The ACLU’s complaint alleged that Facebook’s employment advertising algorithm unlawfully discriminated because of age and gender in violation of Title VII of the Civil Rights Act. Specifically, the complaint alleged that Facebook’s big data use purposely excluded women and older workers from receiving certain employment advertisements for employment in male-dominated fields. This targeted advertising purportedly excluded potential applicants in violation of Title VII. In March 2019, Facebook settled these claims for approximately $5 million. 

In addition to the monetary settlement, Facebook also agreed to overhaul its targeted advertising system to withhold detailed demographic information, including gender, age and zip codes, from certain advertisers. These changes make it harder for advertisers to micro-target specific demographics, which, in turn, help prevent discriminatory advertising practices.

Understanding Facebook’s Alleged Misconduct

Although settlement means a court will not decide the merit of the claims, understanding Facebook’s alleged misconduct is no less important for restaurants looking to employ big data. 

Until recently, Facebook maintained flexibility to offer companies expansive advertising options to micro-target specific demographics. Indeed, Facebook’s flexibility is the center of the controversy surrounding its advertising practices. By allowing employers to choose who sees their advertisements, Facebook’s advertising algorithms allegedly ran afoul of Title VII.

While Facebook denied the complaint’s allegations, restaurant owners looking to utilize big data algorithms should pay attention to the settlement terms.

Implications for Restaurants Using Big Data

Big data is here to stay, with almost unlimited potential for talent management, recruiting and operational assistance. Restaurants that fail to harness the power of big data may find themselves hopelessly behind their competitors. 

Restaurants that fail to harness the power of big data may find themselves hopelessly behind their competitors. 

The suggestions below provide a roadmap for restaurants on how to use big data as a shield before the EEOC, state regulators and plaintiffs using it as a sword in the next high-profile big data lawsuit. 

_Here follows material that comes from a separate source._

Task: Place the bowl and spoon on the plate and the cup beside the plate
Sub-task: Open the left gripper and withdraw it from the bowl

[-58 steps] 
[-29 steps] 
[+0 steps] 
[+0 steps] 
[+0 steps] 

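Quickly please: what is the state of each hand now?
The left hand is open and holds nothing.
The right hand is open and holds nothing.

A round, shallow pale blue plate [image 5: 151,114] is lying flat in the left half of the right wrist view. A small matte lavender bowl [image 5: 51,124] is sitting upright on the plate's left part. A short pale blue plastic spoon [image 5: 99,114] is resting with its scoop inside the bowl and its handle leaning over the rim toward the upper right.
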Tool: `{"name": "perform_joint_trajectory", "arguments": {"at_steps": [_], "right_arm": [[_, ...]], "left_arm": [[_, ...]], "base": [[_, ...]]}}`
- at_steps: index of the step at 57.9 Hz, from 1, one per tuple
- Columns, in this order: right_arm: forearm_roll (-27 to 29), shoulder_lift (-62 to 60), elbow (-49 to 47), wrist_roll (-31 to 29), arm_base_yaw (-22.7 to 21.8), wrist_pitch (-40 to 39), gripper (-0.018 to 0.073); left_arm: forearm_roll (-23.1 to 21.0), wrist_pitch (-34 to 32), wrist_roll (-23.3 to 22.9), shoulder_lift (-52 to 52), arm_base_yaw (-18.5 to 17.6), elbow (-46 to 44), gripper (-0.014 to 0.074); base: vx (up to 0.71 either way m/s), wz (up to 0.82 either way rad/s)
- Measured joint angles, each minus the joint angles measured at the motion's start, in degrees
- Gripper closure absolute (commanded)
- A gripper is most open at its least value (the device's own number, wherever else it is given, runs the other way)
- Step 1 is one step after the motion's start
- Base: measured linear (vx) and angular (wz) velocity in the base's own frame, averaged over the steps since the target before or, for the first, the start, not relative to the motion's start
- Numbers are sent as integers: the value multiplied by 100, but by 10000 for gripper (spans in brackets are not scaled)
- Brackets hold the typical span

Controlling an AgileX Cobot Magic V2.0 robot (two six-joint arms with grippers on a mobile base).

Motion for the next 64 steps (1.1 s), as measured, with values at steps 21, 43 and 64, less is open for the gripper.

  • Whether a restaurant has seamlessly implemented big data into their marketing and hiring strategies, or a company seeks to begin utilizing big data, the Facebook suit provides a clear warning: commercial big data practices create vulnerabilities for inadequately prepared companies.
  • A restaurant’s adoption of procedures designed to limit the disparate impact of consumer targeted advertisements will protect against lawsuits. This means not only adopting preventative measures to ensure compliance with federal and state anti-discrimination laws when launching certain marketing and employment practices, but also remaining diligent to ensure facially non-discriminatory conduct does not have a discriminatory impact. 
  • Enacting express procedures for marketing and employment practices that use big data will help restaurants maintain a transparent company-wide policy that limits exposure to lawsuits and provides a neutral explanation for seemingly disparate findings in wage and employment data. 

In conclusion, the competitive advantages other restaurants have derived from big data utilization should encourage and inspire similar big data usage. In doing so, proactive restaurants can use big data analytics and algorithms for greater profits while simultaneously protecting themselves from discrimination and disparate wage claims.